Boxing: Model student KOs stereotypes

Morton in her other roles, as student and part-time model. Photos supplied.
Morton in her other roles, as student and part-time model. Photos supplied.
Women's boxing is not all blood and sweat. Jack Salter talks to aspiring Dunedin boxer Bridget Morton.

When it comes to boxing and its stereotypes Bridget Morton knocks them to the canvas, out cold.

The 23-year-old Dunedin woman has been boxing as an amateur for the past year, but that is not all she enjoys doing.

She is also a part-time model.

During her past two years of modelling she has appeared in a music video for New Zealand band SmashProof, has been a grid girl for many of the country's top V8 races and came second in last year's Central Otago leg of Miss Lingerie Model New Zealand.

Morton said boxing and modelling were similar because they both involved putting herself in the public eye and were great ways of building confidence.

Whether she is strutting down a catwalk or entering a ring, she no longer gets nervous, unlike during her first fight when she was tense right until the bell rang.

"I like to challenge myself and there doesn't have to be one extreme in life."

Morton said when she tells people she is a boxer they do not believe her at first, but after some gentle persuasion they eventually get the message.

She said in the future she would continue to do "some modelling work", but would be putting more emphasis on her studies and boxing career.

Morton has been studying at the University of Otago for the past five years, where she has completed a commerce degree and has one year to go in a law degree.

She said juggling her three careers had been difficult because they were all demanding and time-consuming.

But the law and boxing were similar in some ways because you "can counter a punch in the same way you can counter an argument".

Morton said they were small sacrifices to make if she wanted to make the most out of life.

Morton began boxing last year. In an effort to improve her fitness she went to New Zealand Fight and Fitness Academy and soon caught the boxing bug.

Dunedin boxer Bridget Morton trains at the New Zealand Fight and Fitness Academy. Photo by Craig...
Dunedin boxer Bridget Morton trains at the New Zealand Fight and Fitness Academy. Photo by Craig Baxter.
Within six months she had taken up the sport competitively and modelling was put on the back burner.

Academy owner and boxing coach Ryan Henry said he persuaded Morton to compete after seeing how dedicated she was to her training.

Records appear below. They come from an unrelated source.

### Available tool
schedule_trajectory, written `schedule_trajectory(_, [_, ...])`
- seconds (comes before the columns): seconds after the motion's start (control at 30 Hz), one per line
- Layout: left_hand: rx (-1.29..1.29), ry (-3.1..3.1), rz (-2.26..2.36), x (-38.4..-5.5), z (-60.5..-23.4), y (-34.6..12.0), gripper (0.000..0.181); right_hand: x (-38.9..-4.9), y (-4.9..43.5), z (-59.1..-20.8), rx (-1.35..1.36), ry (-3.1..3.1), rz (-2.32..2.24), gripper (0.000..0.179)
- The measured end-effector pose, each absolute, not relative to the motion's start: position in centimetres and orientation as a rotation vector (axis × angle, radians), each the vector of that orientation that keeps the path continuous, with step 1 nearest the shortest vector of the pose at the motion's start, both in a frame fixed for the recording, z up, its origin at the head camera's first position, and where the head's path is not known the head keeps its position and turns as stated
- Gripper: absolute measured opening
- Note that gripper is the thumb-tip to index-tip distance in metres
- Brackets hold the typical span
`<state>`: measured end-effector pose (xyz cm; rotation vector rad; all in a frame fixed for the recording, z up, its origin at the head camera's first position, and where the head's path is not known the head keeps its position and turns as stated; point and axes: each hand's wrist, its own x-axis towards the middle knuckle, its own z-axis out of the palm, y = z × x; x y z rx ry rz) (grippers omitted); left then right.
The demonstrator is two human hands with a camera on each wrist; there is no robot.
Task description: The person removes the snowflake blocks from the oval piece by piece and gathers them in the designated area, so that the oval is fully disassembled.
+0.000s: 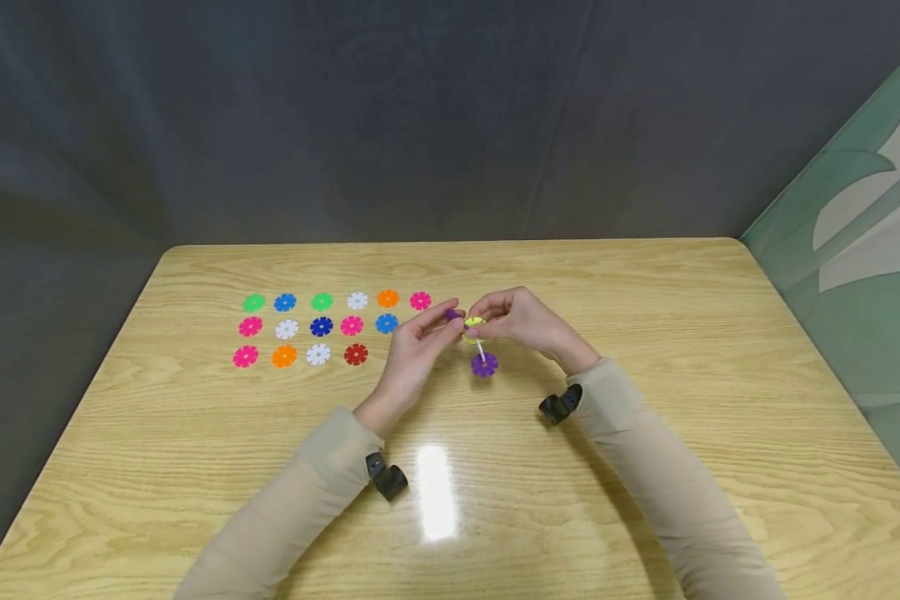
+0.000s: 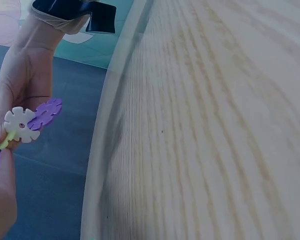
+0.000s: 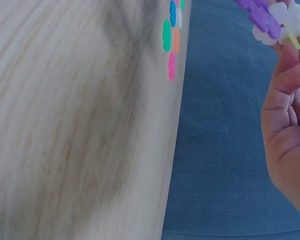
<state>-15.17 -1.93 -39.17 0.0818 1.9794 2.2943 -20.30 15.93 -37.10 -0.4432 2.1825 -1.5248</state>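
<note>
Above the table, both hands hold a small chain of notched plastic discs. My left hand [image 1: 417, 348] pinches a purple disc [image 1: 451, 314] between thumb and fingers. Beside it, my right hand [image 1: 523, 321] grips a yellow disc [image 1: 473, 322], partly covered by the fingertips. A white disc [image 2: 21, 124], seen edge-on from the head, is slotted to the yellow one. At the chain's near end, a second purple disc [image 1: 484, 365] joins the white disc. The fingertips of both hands meet closely around the purple and yellow pieces.
Left of the hands, loose notched discs lie in three rows on the wooden table [image 1: 195, 450], among them a red disc [image 1: 356, 354], a dark blue disc [image 1: 321, 326] and an orange disc [image 1: 387, 298]. A dark curtain [image 1: 450, 125] hangs behind the table's far edge.
</note>
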Motion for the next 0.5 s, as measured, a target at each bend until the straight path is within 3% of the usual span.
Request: schedule_trajectory(0.5, [-0.011,1.963,2.465,-15.7,-39.3,-2.6,0.042,-19.8,16.0,-37.4,-0.382,2.214,-1.51,0.028])
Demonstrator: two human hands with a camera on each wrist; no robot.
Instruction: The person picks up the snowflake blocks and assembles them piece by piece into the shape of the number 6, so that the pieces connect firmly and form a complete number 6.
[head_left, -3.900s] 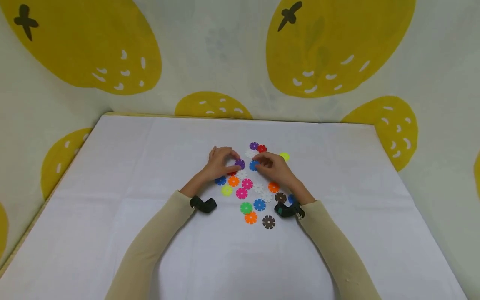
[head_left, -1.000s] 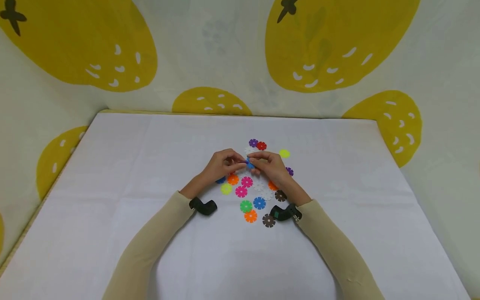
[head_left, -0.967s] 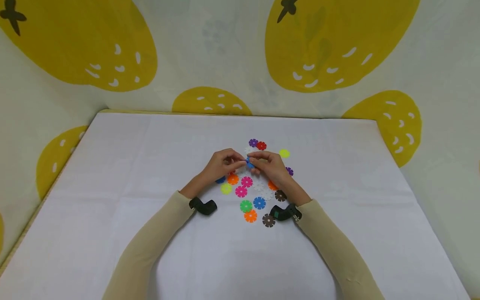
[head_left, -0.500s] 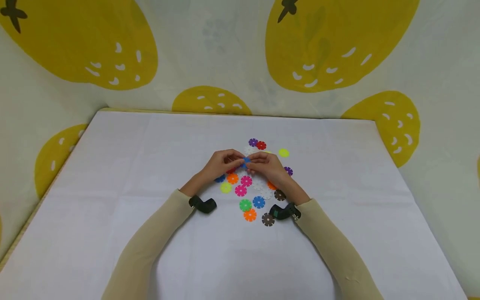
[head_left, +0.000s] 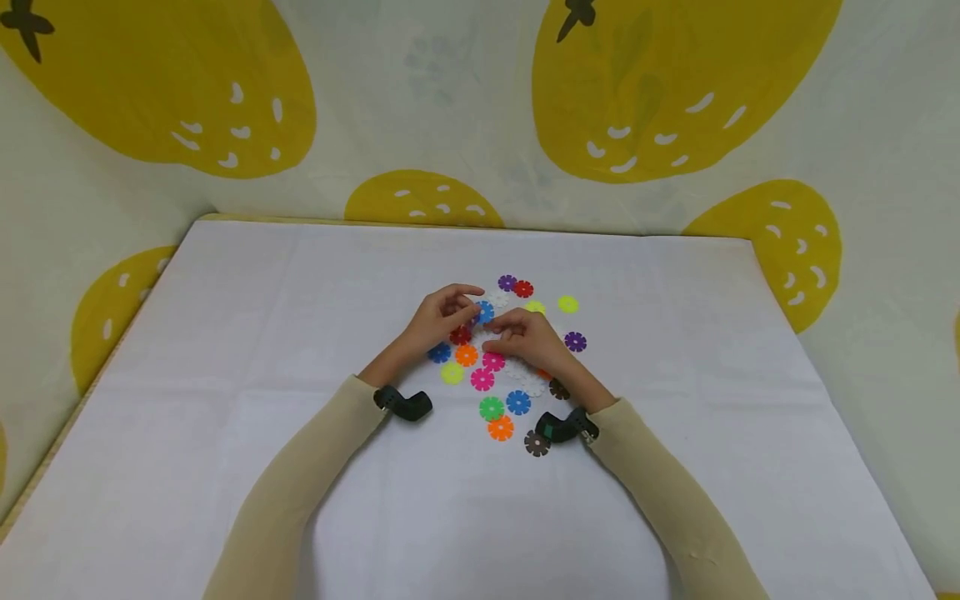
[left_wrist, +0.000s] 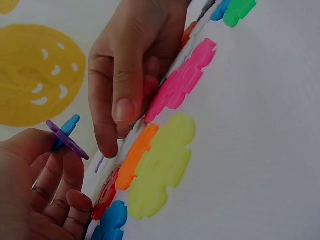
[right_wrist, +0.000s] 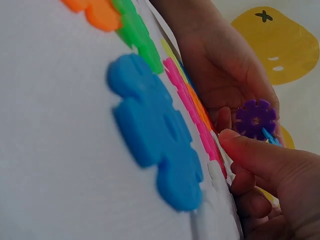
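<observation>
My left hand (head_left: 442, 317) pinches two notched plastic discs slotted together crosswise. One is a blue disc (head_left: 484, 312); the other, a purple disc (left_wrist: 67, 140), crosses it between thumb and fingers in the left wrist view. My right hand (head_left: 530, 340) hovers low over the loose discs, thumb and forefinger apart and nothing visible between them. Its thumb tip lies right at a pink disc (head_left: 493, 362) in the head view. Beside the left hand lie a red disc (head_left: 461, 335), an orange disc (head_left: 467, 356) and another blue disc (head_left: 439, 352).
More discs lie on the white cloth: a green disc (head_left: 491, 408), a brown disc (head_left: 537, 442), a yellow disc (head_left: 567, 304), a purple disc (head_left: 575, 342) and several white ones. Black wrist cameras sit at both cuffs. A patterned curtain (head_left: 480, 108) hangs behind the table (head_left: 300, 292).
The separate purple and blue discs have been joined. My right hand has let go of the blue disc and moved down and slightly left; the left hand keeps the pair and has risen slightly.
</observation>
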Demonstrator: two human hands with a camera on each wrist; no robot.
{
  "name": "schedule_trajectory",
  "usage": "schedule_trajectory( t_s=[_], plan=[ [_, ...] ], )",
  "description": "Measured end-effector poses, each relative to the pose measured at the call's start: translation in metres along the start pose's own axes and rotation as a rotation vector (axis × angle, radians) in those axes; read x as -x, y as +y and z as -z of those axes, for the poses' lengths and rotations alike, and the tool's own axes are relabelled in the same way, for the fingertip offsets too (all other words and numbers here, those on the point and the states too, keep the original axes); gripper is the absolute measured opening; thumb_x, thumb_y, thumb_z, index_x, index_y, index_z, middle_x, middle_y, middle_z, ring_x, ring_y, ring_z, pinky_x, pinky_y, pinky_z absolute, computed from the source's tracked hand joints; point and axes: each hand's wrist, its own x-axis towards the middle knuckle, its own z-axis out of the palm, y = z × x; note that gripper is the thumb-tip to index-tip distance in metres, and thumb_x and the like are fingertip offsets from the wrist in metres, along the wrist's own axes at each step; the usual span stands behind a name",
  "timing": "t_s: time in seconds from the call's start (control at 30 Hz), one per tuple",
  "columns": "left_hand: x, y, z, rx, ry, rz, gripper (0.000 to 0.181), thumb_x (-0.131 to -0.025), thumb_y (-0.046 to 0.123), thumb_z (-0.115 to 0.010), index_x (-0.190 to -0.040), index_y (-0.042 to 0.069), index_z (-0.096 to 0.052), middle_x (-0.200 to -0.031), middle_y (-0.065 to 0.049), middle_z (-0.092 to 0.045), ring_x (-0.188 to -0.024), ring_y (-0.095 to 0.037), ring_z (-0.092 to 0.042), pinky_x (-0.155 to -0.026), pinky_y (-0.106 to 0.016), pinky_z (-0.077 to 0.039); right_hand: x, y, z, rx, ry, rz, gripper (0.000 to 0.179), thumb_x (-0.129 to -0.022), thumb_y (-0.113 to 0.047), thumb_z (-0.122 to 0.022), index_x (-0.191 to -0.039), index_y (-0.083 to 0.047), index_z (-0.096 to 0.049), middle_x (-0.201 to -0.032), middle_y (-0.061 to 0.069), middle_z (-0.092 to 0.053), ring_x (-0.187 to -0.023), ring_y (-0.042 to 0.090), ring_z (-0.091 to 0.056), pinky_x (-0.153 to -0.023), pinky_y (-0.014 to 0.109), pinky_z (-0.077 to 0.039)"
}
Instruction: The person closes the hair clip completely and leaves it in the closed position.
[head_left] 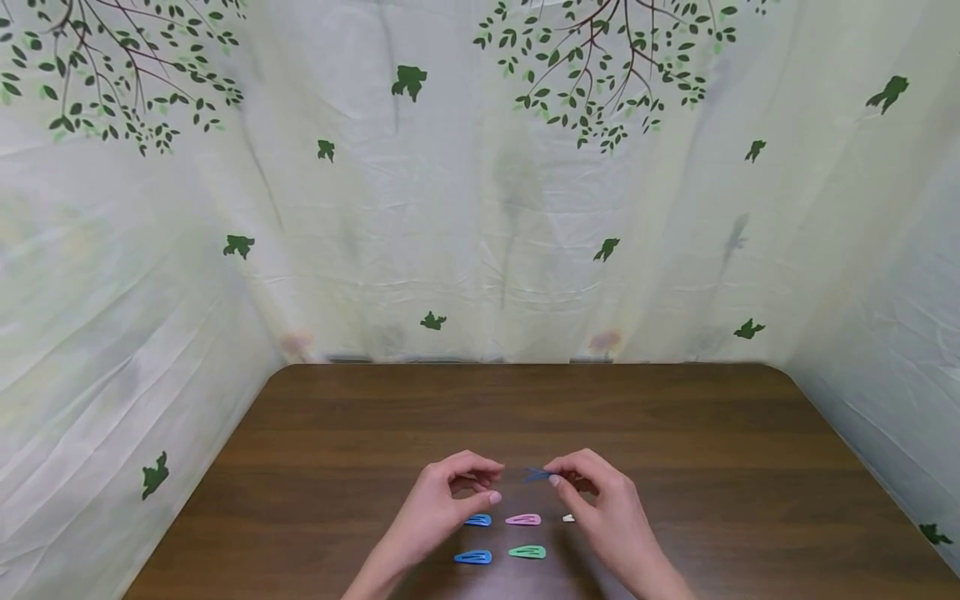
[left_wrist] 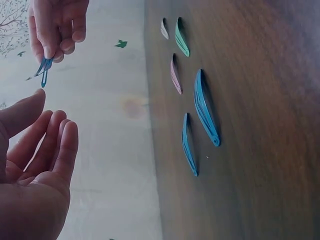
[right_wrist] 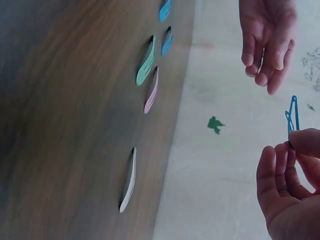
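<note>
Between the thumb and fingers of my right hand (head_left: 603, 500) is a blue snap hair clip (head_left: 536, 475), pinched at one end above the table. Its two parts stand spread apart, as the right wrist view shows of the clip (right_wrist: 295, 112). My left hand (head_left: 442, 498) is held just left of the clip, fingers loosely bent and thumb apart, holding nothing. Below the hands lie two more blue clips (left_wrist: 206, 107), a pink clip (head_left: 523, 519), a green clip (head_left: 527, 552) and a white clip (right_wrist: 128, 182), which the right hand partly hides in the head view.
The clips lie in two loose rows on a brown wooden table (head_left: 337, 433) with rounded far corners. Pale cloth (head_left: 480, 208) printed with branches and green birds hangs behind the table and along both sides.
</note>
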Motion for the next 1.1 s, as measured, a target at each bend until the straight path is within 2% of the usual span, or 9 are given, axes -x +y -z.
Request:
schedule_trajectory(
  t_s=[0.17, 0.4, 0.63, 0.8, 0.97, 1.1],
  plan=[
    [0.006, 0.005, -0.001, 0.016, 0.022, -0.007, 0.026, -0.082, 0.007, -0.079, -0.106, 0.013, -0.072, -0.101, 0.001, -0.068, -0.089, -0.027, -0.066, -0.081, -0.031, -0.055, 0.006, -0.004, -0.002, -0.045, 0.018, 0.012, 0.023, -0.089, -0.005, -0.072, -0.097, -0.027, -0.07, -0.094, -0.013, -0.064, -0.081, 0.009, -0.063, -0.073, 0.028, -0.055],
    [0.01, 0.011, -0.007, -0.002, 0.049, -0.033, 0.028, -0.082, 0.008, -0.08, -0.107, 0.017, -0.072, -0.1, 0.004, -0.067, -0.09, -0.016, -0.064, -0.082, -0.033, -0.055, 0.011, -0.004, -0.007, -0.063, 0.031, 0.02, 0.023, -0.089, -0.005, -0.072, -0.098, -0.025, -0.07, -0.094, -0.011, -0.064, -0.081, 0.009, -0.064, -0.071, 0.029, -0.055],
    [0.011, 0.012, -0.011, -0.047, 0.058, -0.1, 0.028, -0.082, 0.013, -0.081, -0.108, 0.019, -0.071, -0.101, 0.007, -0.068, -0.09, -0.013, -0.064, -0.081, -0.033, -0.055, 0.013, -0.003, -0.01, -0.031, 0.028, 0.097, 0.027, -0.084, 0.003, -0.074, -0.098, -0.021, -0.071, -0.092, -0.007, -0.065, -0.077, 0.009, -0.063, -0.066, 0.027, -0.054],
    [0.012, 0.013, -0.013, -0.091, 0.049, -0.096, 0.029, -0.082, 0.014, -0.081, -0.108, 0.023, -0.071, -0.099, 0.011, -0.066, -0.089, -0.011, -0.063, -0.082, -0.031, -0.054, 0.013, -0.002, -0.011, -0.035, 0.027, 0.139, 0.03, -0.082, 0.006, -0.075, -0.098, -0.019, -0.071, -0.089, -0.006, -0.065, -0.075, 0.009, -0.062, -0.064, 0.027, -0.054],
    [0.012, 0.015, -0.015, -0.088, 0.033, -0.095, 0.025, -0.085, 0.026, -0.079, -0.107, 0.018, -0.072, -0.098, 0.011, -0.066, -0.088, -0.012, -0.063, -0.082, -0.03, -0.053, 0.013, -0.002, -0.012, -0.046, 0.019, 0.166, 0.031, -0.082, 0.007, -0.074, -0.099, -0.018, -0.071, -0.089, -0.005, -0.064, -0.074, 0.009, -0.061, -0.063, 0.027, -0.054],
    [0.012, 0.015, -0.017, -0.075, 0.043, -0.091, 0.023, -0.086, 0.03, -0.077, -0.105, 0.018, -0.073, -0.096, 0.01, -0.067, -0.086, -0.012, -0.064, -0.08, -0.031, -0.054, 0.014, -0.004, -0.013, -0.035, 0.014, 0.168, 0.031, -0.083, 0.006, -0.074, -0.099, -0.02, -0.071, -0.089, -0.006, -0.064, -0.075, 0.008, -0.061, -0.064, 0.027, -0.054]
  ],
)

"She was training two to three times a day and I noticed a big improvement in her speed work, skipping and her bag work."

Morton soon clocked up seven fights, with just one ending in a win.

Henry, who is also the Otago assistant boxing coach, said Morton had lost so many fights because she was a flyweight boxer and had to fight in heavier grades.

He said with New Zealand boxing creating a 48kg class she would get more fights at her preferred weight of 48kg-51kg.

The highlight of her career came earlier this year when she won the Canterbury title against an opponent who was 10kg heavier. She said she was "thrilled" with her win and it was rewarding to finally beat a heavier opponent.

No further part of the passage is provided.